A few more lines allow to set a combiner for local aggregation:

def combiner(word, icounts, writer):
    writer.count('combiner calls', 1)
    reducer(word, icounts, writer)

Run the example with:

pydoop script -c combiner wordcount.py hdfs_input hdfs_output

Note that we need to explicitly set the -c flag to activate the combiner. By default, no combiner is called.

One thing to remember is that the current Hadoop Pipes architecture runs the combiner under the hood of the executable run by pipes, so it does not update the “combiner” counters of the general Hadoop framework. Thus, if you run the above script, you’ll get a value of 0 for “Combine input/output records” in the “Map-Reduce Framework” group, but the “combiner calls” counter should be updated correctly.

Word Count with Total Number of Words

Suppose that we want to count the occurrence of specific words, like in the example above, but we also want the total number of words. For this last “global” count we can use Hadoop counters:

def mapper(_, text, writer):
    wordlist = text.split()
    for word in wordlist:
        writer.emit(word, "1")
    writer.count("num words", len(wordlist))

def reducer(word, count, writer):
    writer.emit(word, sum(map(int, count)))

The counter value will show on the JobTracker’s job page and will be present in the job logs.

Lower Case

To convert some text to lower case, create a module lowercase.py:

def mapper(_, text, writer):
    writer.emit("", text.lower())

This is a map-only job, so we set the number of reducers to 0. To avoid leading tabs in our results, we also want an empty separator for output key-value pairs: this is done via the -t option:

pydoop script --num-reducers 0 -t '' lowercase.py hdfs_input hdfs_output

Job Parameters

Suppose you want to select all lines containing a substring to be given at run time.

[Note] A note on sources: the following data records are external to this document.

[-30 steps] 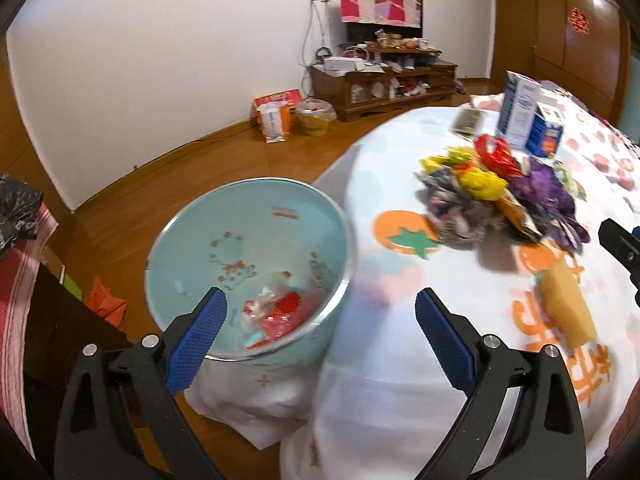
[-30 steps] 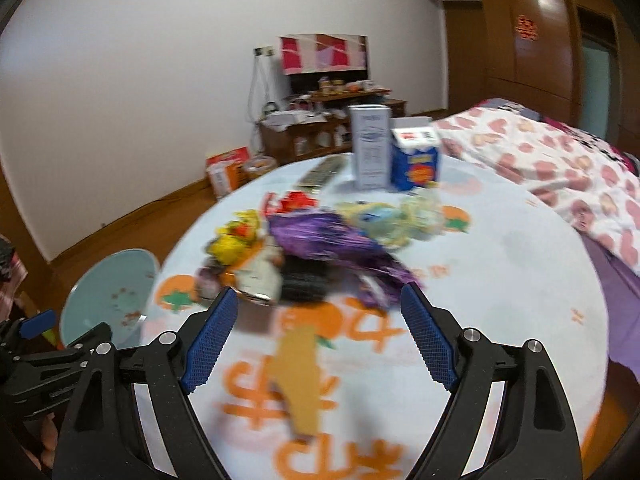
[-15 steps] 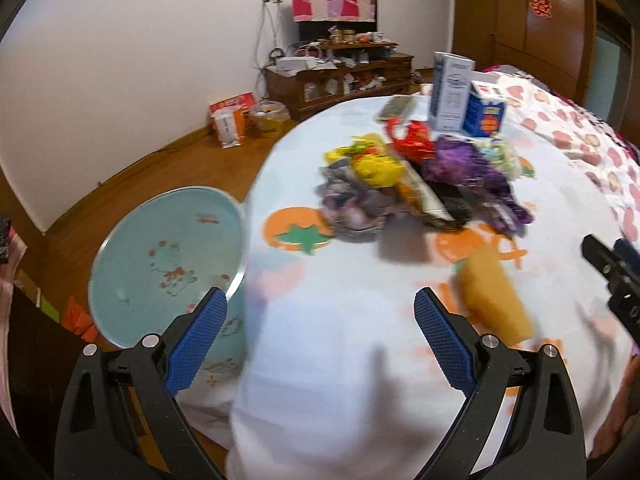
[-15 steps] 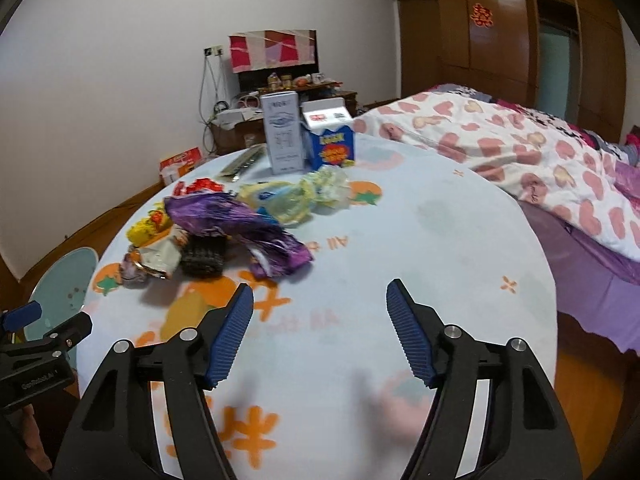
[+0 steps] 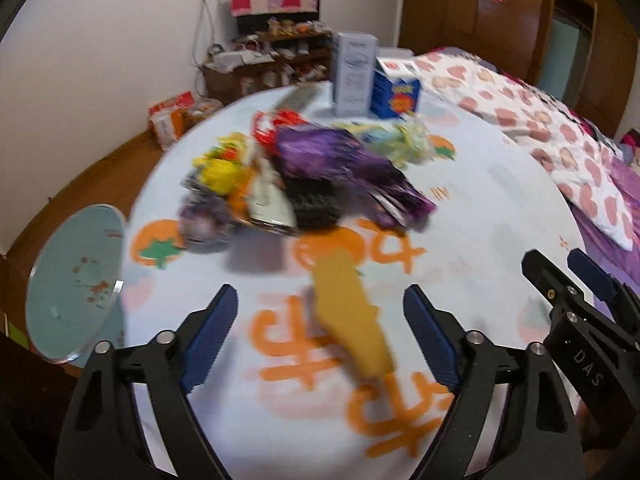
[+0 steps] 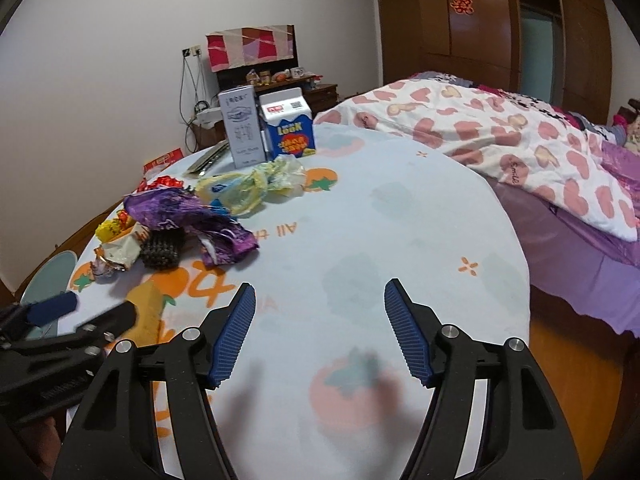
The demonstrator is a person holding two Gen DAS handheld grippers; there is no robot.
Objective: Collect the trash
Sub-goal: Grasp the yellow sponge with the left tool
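Observation:
A yellow-orange wrapper (image 5: 352, 316) lies on the round table between the open fingers of my left gripper (image 5: 320, 332), close in front; it also shows in the right wrist view (image 6: 146, 308). Beyond it is a heap of trash: a purple foil bag (image 5: 340, 160), a black piece (image 5: 314, 202), yellow wrappers (image 5: 220, 170) and a pale plastic bag (image 6: 252, 188). A light blue bin (image 5: 76, 276) stands at the table's left edge. My right gripper (image 6: 320, 332) is open and empty over bare tablecloth, to the right of the left one.
A tall grey carton (image 6: 242, 132) and a blue milk carton (image 6: 290, 130) stand at the table's far side with a flat remote (image 6: 208, 160) beside them. A bed with a heart-print quilt (image 6: 500, 132) lies to the right. A cluttered cabinet (image 5: 272, 60) stands by the wall.
My left gripper has swung right from over the bin to over the table, now facing the yellow-orange wrapper. My right gripper has turned right, away from the heap. Both stayed open.

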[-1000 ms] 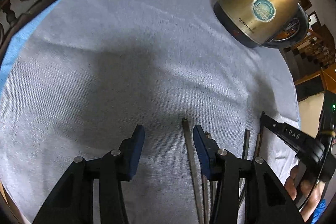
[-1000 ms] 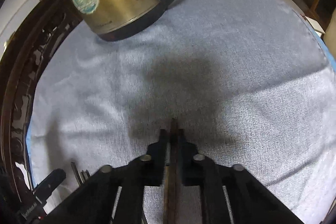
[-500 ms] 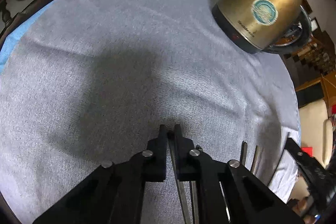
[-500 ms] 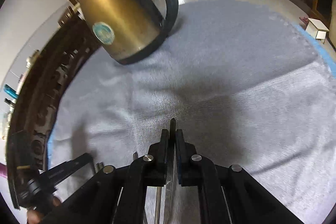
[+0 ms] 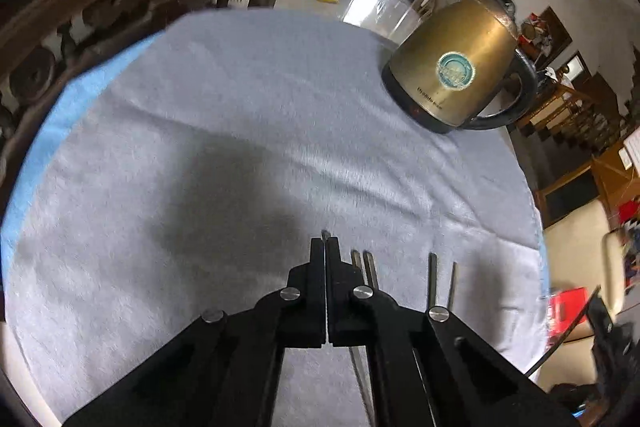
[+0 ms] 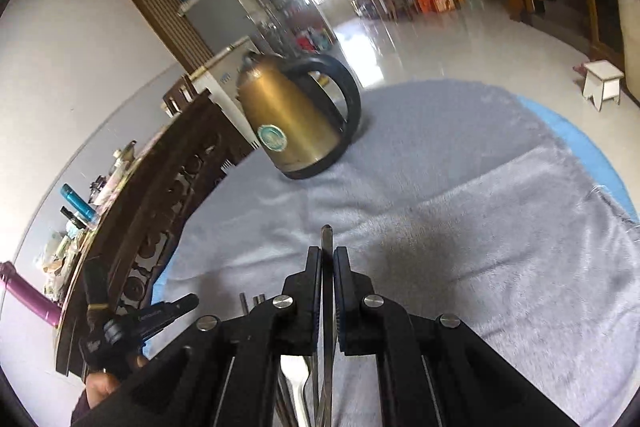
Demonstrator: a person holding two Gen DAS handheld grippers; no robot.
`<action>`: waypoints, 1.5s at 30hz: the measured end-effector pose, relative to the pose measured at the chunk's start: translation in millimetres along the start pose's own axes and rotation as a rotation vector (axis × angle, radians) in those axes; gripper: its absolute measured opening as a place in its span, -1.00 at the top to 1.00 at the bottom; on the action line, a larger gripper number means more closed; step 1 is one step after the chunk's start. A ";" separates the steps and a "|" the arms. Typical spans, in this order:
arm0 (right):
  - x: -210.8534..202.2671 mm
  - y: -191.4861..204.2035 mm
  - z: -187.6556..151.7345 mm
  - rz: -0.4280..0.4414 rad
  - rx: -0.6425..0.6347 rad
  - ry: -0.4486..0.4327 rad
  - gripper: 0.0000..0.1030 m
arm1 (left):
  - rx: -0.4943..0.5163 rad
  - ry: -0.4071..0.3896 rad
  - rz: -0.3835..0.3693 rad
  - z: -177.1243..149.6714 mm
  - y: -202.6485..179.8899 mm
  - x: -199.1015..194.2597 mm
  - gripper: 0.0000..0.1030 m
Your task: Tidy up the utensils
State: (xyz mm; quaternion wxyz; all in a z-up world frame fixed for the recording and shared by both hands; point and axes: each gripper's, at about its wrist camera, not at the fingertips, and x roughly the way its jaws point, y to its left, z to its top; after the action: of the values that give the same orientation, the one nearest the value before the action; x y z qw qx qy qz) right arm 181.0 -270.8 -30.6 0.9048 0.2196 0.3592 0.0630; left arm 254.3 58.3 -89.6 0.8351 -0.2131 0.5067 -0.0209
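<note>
hiding most of each clamped utensil [image 5: 325, 235], both claws pinch tight.

A cloth [image 5: 240, 155] covers the desk [image 5: 52, 131], and a kettle [image 5: 452, 67] stands on it at the far right in the left wrist view, well apart from everything else. At the near edge several utensils [image 5: 433, 279] lie side by side on the cloth, just right of the left tool [image 5: 325, 247], which has one utensil [image 5: 325, 235] between its fingers. In the right wrist view the right tool [image 6: 328, 255] has another utensil [image 6: 327, 235] between its fingers, the kettle far left of it.
</note>
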 end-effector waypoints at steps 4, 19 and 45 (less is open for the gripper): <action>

Create a module grep.py:

def mapper(_, text, writer, conf):  # notice the fourth 'conf' argument
    if text.find(conf['grep-expression']) >= 0:
        writer.emit("", text)

Job parameters, like in hadoop pipes, are passed via the -D option:

pydoop script --num-reducers 0 -t '' -D grep-expression=my_substring \
  grep.py hdfs_input hdfs_output

Applicability

Pydoop Script makes it easy to solve simple problems. It makes it feasible to write simple (even throw-away) scripts to perform simple manipulations or analyses on your data, especially if it’s text-based.

If you can specify your algorithm in two simple functions that have no state or have a simple state that can be stored in module variables, then you can consider using Pydoop Script.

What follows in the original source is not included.